Lenselink volgt dat project, geleid door ZonMw, met grote interesse. "Wat daar gebeurt is wat mij betreft een proeftuin van wat we nu starten." De onderzoeksvragen die uit het nieuwe programma voortkomen worden gebaseerd op de pijlers van het Nationaal Sportakkoord. "Daarmee laten we zien dat we de praktijk centraal stellen. Het sportakkoord is immers herkenbaar voor de praktijk", zegt Lenselink. "De partners bij sportonderzoek en sportinnovatie, dus overheid, bedrijfsleven en kennisinstellingen moeten zich ten dienste stellen van de praktijk. Daar valt nog veel winst te boeken." Andersom is het ook zo dat de praktijk vaak nog te weinig gericht is op het benutten van onderzoeksuitkomsten en innovaties, ziet hij. "Je moet daarom samen het gesprek voeren. Zo kunnen we concrete ideeën vanuit de praktijk matchen met de inzichten en het innovatief vermogen van kennisinstellingen en bedrijven."

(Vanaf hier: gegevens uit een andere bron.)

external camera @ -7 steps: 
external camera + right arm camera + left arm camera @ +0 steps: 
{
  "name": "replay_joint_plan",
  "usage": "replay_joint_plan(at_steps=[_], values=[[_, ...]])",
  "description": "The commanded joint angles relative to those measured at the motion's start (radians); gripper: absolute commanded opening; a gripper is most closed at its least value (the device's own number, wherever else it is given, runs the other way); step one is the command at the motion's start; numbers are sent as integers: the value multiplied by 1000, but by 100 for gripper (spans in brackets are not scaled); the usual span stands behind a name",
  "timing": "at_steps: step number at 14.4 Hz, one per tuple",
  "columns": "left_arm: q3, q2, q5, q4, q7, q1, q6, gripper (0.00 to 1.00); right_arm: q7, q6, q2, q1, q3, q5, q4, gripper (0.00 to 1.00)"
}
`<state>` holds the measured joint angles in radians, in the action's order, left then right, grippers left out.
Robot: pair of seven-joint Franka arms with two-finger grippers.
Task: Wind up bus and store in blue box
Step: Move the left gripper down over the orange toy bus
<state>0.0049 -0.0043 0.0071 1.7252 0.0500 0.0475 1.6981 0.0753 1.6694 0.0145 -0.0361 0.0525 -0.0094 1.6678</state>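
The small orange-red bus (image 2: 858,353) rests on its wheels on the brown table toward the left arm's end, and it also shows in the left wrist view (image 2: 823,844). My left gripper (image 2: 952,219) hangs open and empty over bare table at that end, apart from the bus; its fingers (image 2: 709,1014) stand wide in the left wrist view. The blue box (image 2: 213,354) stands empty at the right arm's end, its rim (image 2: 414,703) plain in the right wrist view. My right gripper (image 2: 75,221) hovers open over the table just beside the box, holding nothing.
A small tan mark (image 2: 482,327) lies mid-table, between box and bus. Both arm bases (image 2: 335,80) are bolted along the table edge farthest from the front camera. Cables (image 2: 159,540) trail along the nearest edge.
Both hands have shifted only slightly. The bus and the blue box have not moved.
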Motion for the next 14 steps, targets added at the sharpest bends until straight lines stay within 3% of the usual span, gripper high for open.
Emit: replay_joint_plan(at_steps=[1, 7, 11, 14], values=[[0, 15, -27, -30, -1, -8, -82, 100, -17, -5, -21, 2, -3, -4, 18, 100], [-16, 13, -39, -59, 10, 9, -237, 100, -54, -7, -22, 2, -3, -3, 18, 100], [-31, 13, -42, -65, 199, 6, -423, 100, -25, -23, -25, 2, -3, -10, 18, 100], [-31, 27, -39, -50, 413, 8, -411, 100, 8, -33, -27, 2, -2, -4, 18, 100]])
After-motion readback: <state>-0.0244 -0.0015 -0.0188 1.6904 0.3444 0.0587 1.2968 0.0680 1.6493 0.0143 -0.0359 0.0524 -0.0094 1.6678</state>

Het is daarom belangrijk dat iedereen aan tafel zit, vindt Lenselink. Behalve de sport en het onderwijs is daar bij het nieuwe programma ook de lokale overheid en het bedrijfsleven in de vorm van ondernemende sportaanbieders bij gekomen. Voor het bepalen van de missies voor 2040 kijken zij behalve naar de zes pijlers van het Sportakkoord ook naar een zevende pijler die voortkomt uit het Preventieakkoord: bewegen. Daarmee wordt ingespeeld op de groeiende aandacht voor ‘bewegen het nieuwe normaal’ en het bevorderen van een gezonde leefstijl.

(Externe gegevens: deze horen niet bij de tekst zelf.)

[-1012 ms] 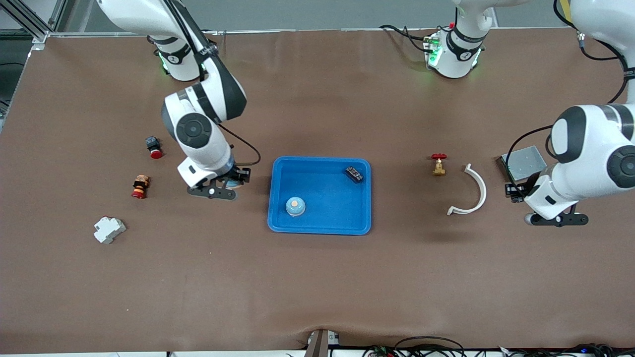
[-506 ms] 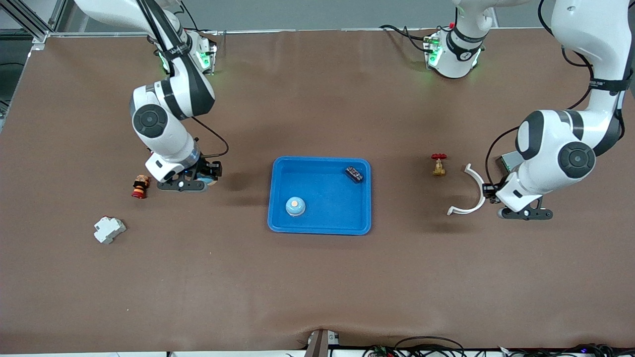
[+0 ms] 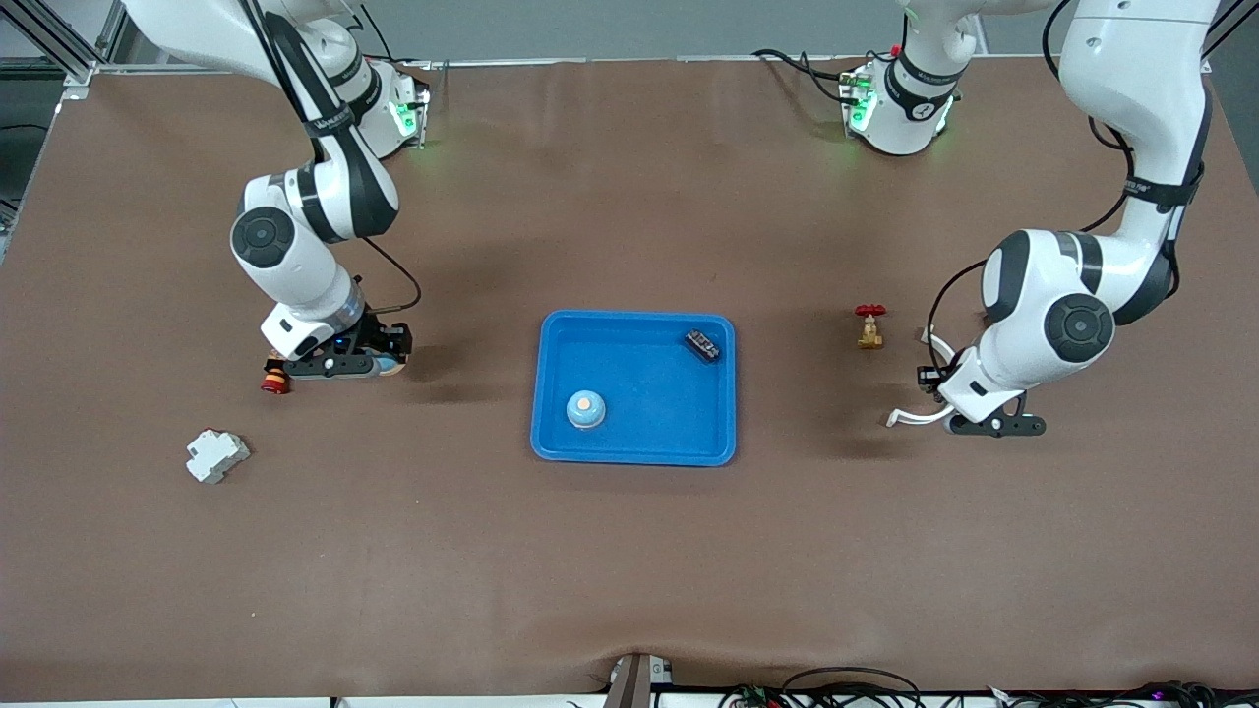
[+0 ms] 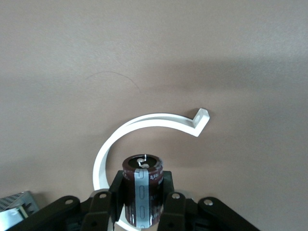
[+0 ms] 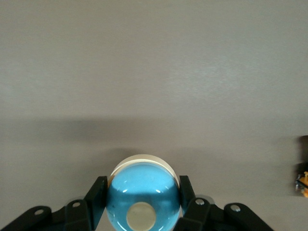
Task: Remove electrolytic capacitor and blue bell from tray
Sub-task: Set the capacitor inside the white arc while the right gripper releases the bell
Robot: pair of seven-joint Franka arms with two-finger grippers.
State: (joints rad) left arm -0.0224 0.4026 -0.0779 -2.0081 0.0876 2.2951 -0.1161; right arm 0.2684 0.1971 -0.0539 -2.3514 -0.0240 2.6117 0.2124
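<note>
Closed tight on a dark brown cylindrical electrolytic capacitor [image 4: 142, 192]: left gripper [image 3: 989, 425], swung in over the white curved plastic clip [image 4: 144, 120]. Clamped on a glossy blue domed bell [image 5: 142, 197]: right gripper [image 3: 339, 366], carried off from the bright blue plastic tray [image 3: 634, 458] to a red-capped button [image 3: 274, 383]. Both out; probably only setting down left, though another blue bell [image 3: 585, 409] sits in the tray
</note>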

Lenselink heeft per pijler ('Inclusief sporten & bewegen', 'duurzame infrastructuur', 'vitale sport- en beweegaanbieders', 'Positieve sportcultuur', 'Jong vaardig in bewegen', 'Topsport die inspireert' en 'bewegen voor Preventie') al duidelijk ideeën over mogelijke vragen en uitdagingen. "Maar ik laat graag de bal het werk doen", zegt hij. "Ik ben benieuwd wat er uit het gesprek komt van de experts vanuit zowel het onderwijs, de overheid, het bedrijfsleven als de praktijk. Zij moeten met elkaar het gesprek voeren over de missies voor de toekomst en de onderzoeken en innovaties die prioriteit verdienen."
Met de opbrengsten van de kick-off gaan missiepanels vanuit het bedrijfsleven, de overheid, de wetenschap en de sport/samenleving later dit jaar in kaart brengen op welke manier onderzoek en innovatie kunnen bijdragen aan de gestelde doelen of uitdagingen. Lenselink is blij met het feit dat onderzoek en innovatie nu meer wordt samengebracht. "Innovatie en onderzoek zijn niet te scheiden. Als je gaat innoveren moet je eerst kijken hoe het werkt, dan wordt het al snel onderzoek. Bij onderzoek wil je ook dat met de resultaten iets wordt gedaan in de praktijk. Daarmee wordt onderzoek snel vernieuwing."